COMMERCIAL ACTIVITY TAX: Number of Taxpayers and Tax Return Data, Fiscal Year 2013
The commercial activity tax went into effect on July 1, 2005. It is a privilege tax measured by gross receipts from activities in this state. The tax is a key component of the 2005 tax reform package enacted by Am. Sub. House Bill 66 (126th General Assembly). Major business tax components of the act consist of the phase-out of both the tangible personal property tax and the corporate franchise tax and the phase-in of the commercial activity tax.
The tax is levied and paid on a quarterly or annualized basis. Taxpayers with annual taxable gross receipts above $1 million must report and pay the tax quarterly. Taxpayers whose annual taxable gross receipts are between $150,000 and $1 million are considered annual taxpayers and are subject only to the $150 minimum tax. Taxpayers with annual gross receipts below $150,000 are not subject to the commercial activity tax.
The attached CAT-1 and CAT-2 tables reflect information reported on tax returns that were due and filed during fiscal year 2013. For quarterly taxpayers, these returns reflect activity for the April 2012 to March 2013 period; the returns were due and filed in August 2012, November 2012, February 2013 and May 2013. In addition, the data include tax returns filed by annual taxpayers due in May 2013. Each combined taxpayer group and each consolidated elected taxpayer group is shown as a single filer in these tables.
As shown in these tables, the total reported commercial activity tax liability before credits for fiscal year 2013 is $1,634.2 million. Of this amount $24.5 million is attributable to the minimum tax and $1,609.7 million is attributable to the 0.26% tax rate. Taxable gross receipts amount to $736.2 billion but the exclusion available on each return reduces taxable receipts by $117.1 billion, or 15.9%; the resulting net taxable gross receipts amount to $619.1 billion.

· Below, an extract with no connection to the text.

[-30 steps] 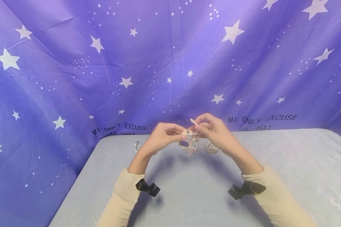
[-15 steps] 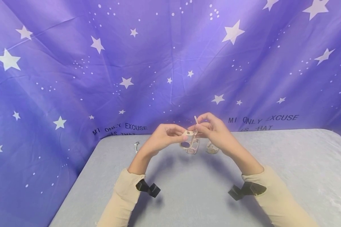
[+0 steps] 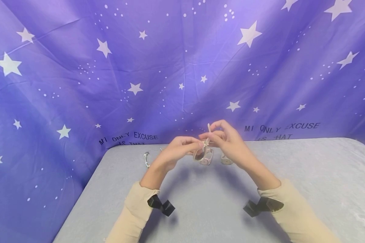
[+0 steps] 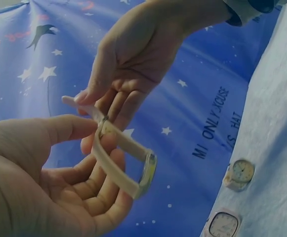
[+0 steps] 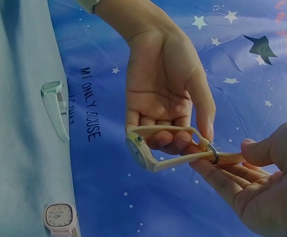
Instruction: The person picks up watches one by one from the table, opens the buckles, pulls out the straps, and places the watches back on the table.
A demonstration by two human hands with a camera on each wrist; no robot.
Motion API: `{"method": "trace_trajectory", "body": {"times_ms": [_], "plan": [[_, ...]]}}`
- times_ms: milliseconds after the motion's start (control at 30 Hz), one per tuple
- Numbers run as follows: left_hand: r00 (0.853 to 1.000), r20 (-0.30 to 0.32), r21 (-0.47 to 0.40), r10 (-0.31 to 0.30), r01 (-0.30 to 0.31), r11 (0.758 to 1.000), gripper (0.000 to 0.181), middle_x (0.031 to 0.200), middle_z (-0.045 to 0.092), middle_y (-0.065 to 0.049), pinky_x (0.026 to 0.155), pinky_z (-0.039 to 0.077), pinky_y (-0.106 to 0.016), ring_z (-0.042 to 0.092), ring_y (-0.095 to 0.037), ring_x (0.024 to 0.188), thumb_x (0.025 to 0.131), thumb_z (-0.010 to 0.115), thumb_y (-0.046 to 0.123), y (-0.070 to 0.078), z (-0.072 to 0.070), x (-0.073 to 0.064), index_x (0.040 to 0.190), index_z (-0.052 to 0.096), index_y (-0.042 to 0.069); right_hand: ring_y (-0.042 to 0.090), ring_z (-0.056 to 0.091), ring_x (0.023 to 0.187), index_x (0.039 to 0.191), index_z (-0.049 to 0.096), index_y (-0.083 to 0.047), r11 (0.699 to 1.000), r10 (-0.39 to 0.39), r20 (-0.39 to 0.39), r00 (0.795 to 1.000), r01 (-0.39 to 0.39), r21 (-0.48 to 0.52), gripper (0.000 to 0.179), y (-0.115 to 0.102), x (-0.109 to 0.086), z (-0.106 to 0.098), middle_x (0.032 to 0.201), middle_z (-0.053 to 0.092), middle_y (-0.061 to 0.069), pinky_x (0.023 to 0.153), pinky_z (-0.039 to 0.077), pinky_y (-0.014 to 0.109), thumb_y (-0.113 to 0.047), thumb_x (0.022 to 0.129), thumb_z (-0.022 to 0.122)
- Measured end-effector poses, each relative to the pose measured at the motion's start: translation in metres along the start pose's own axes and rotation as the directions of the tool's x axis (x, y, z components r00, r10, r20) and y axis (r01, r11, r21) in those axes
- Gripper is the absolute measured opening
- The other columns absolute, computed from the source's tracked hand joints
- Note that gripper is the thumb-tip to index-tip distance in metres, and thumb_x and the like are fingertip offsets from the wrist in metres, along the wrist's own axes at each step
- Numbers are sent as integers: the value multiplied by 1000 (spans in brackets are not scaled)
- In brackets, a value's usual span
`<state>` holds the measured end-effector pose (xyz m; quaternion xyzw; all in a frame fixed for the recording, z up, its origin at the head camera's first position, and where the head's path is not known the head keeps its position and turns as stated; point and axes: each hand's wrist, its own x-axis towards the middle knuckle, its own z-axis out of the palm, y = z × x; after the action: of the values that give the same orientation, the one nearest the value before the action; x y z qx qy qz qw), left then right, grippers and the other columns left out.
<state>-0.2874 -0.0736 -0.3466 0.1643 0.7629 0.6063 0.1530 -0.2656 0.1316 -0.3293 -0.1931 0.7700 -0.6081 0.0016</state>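
Observation:
A cream wristwatch (image 5: 178, 162) is held up above the table between both hands, its strap closed in a loop through a metal buckle (image 5: 213, 153). My left hand (image 3: 177, 150) pinches the strap near the buckle between thumb and fingers, the other fingers curled beneath the loop in the left wrist view. With thumb and fingertips, my right hand (image 3: 231, 141) pinches the strap's free end (image 4: 74, 101), which sticks up past the buckle. The dial hangs at the loop's far side and shows only edge-on.
Behind the hands on the grey cloth-covered table (image 3: 207, 209) stand a pink square-faced watch (image 5: 59, 216) and a round-faced watch (image 4: 242, 171). A pale green watch (image 5: 54, 106) lies farther left. A purple star-printed curtain (image 3: 182, 67) hangs behind the table.
My left hand has lowered slightly and turned, tilting the watch loop. The strap's free end has swung from leaning left to nearly upright in my right fingers.

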Motion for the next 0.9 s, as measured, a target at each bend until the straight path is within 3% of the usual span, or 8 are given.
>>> {"method": "trace_trajectory", "body": {"times_ms": [100,167,233,300,500,667,800,900], "plan": [[1000,-21,-24,-22,22,999,28,89,74,2,96,56,-37,67,-13,90,96,68,24,0,3,1,109,74,0,37,72,110,117,46,-1,999,-33,-7,999,32,-18,19,0,-1,3,121,72,23,68,51,18,-13,105,55],[999,-35,-31,-25,24,999,28,84,71,4,95,55,-37,66,-13,89,96,69,24,0,4,1,106,74,-1,39,72,110,116,45,1,998,-64,-1,998,64,-8,18,0,-2,5,120,71,26,65,55,18,-10,105,55],[998,-50,-39,-29,27,999,26,79,68,5,93,55,-35,64,-12,89,95,70,23,-1,5,2,102,74,-2,40,71,110,115,44,2,996,-88,5,996,88,2,17,1,-2,6,120,71,28,88,60,25,-7,105,54],[998,-58,-48,-34,31,998,24,76,65,6,91,53,-32,61,-11,87,95,70,23,-1,6,2,98,74,-1,39,71,112,115,44,2,995,-100,6,995,100,5,16,1,-2,7,120,71,28,96,59,32,-6,104,54],[997,-54,-100,-56,50,994,16,69,58,5,87,50,-28,57,-12,84,94,70,21,-2,8,3,83,71,10,38,71,112,115,45,2,995,-101,0,995,101,13,16,1,-1,8,120,71,28,97,59,35,-5,104,55],[997,-62,-124,-51,43,991,17,71,62,4,91,51,-31,59,-12,79,95,69,17,0,7,2,97,75,1,38,72,111,116,46,-1,998,-50,-13,999,50,33,18,1,-1,6,123,71,25,92,60,28,-10,105,55],[998,-44,-148,-38,31,988,13,76,61,4,96,49,-32,59,-11,83,98,64,13,2,5,1,92,73,6,35,72,111,116,46,-3,997,-22,-24,999,24,77,17,0,-1,4,124,70,24,104,55,38,-13,106,54],[1000,-10,-162,-11,9,987,21,76,59,5,95,47,-31,58,-10,85,100,59,10,3,3,0,81,66,13,34,73,109,114,46,-5,993,-17,-31,999,21,112,14,0,-1,4,124,70,24,109,51,43,-13,106,54]]}}
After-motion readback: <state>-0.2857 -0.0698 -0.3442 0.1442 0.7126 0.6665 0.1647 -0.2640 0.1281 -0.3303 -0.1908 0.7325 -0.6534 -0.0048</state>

Table CAT-1 shows tax return information for 19 industrial sectors. The industrial sector data is based on each filer’s reported primary business activity, using the North American Industry Classification System (NAICS). The combined taxpayer group or consolidated elected taxpayer group is reported under the primary filer’s industry code. The retail sector comprises the largest group of taxpayers, accounting for 12.6% of all taxpayers. This is followed by taxpayers in the unclassified (10.9%), manufacturing (9.8%), professional, scientific and technical services (9.3%), and construction (9.1%) categories. In terms of tax liability, manufacturers account for the largest share at 26.3% of the total. The retail (20.9%) and wholesale (15.4%) sectors account for the next largest shares of total liability.
Table CAT-2 provides tax return information based on the size of each filer’s taxable gross receipts (prior to the exclusion). Each combined taxpayer group and each consolidated elected taxpayer group is shown as a single filer, and the filer’s gross receipts determine the size category in which the group is placed. Filers whose fiscal year 2013 taxable gross receipts were $1 million or below account for 69.3% of all returns, but only 1.0% of the total liability. Filers with taxable gross receipts above $1 billion comprise less than 0.1% of all returns but account for 24.3% of total tax liability.
Data contained in these tables is derived from commercial activity tax returns filed by taxpayers with the Ohio Department of Taxation.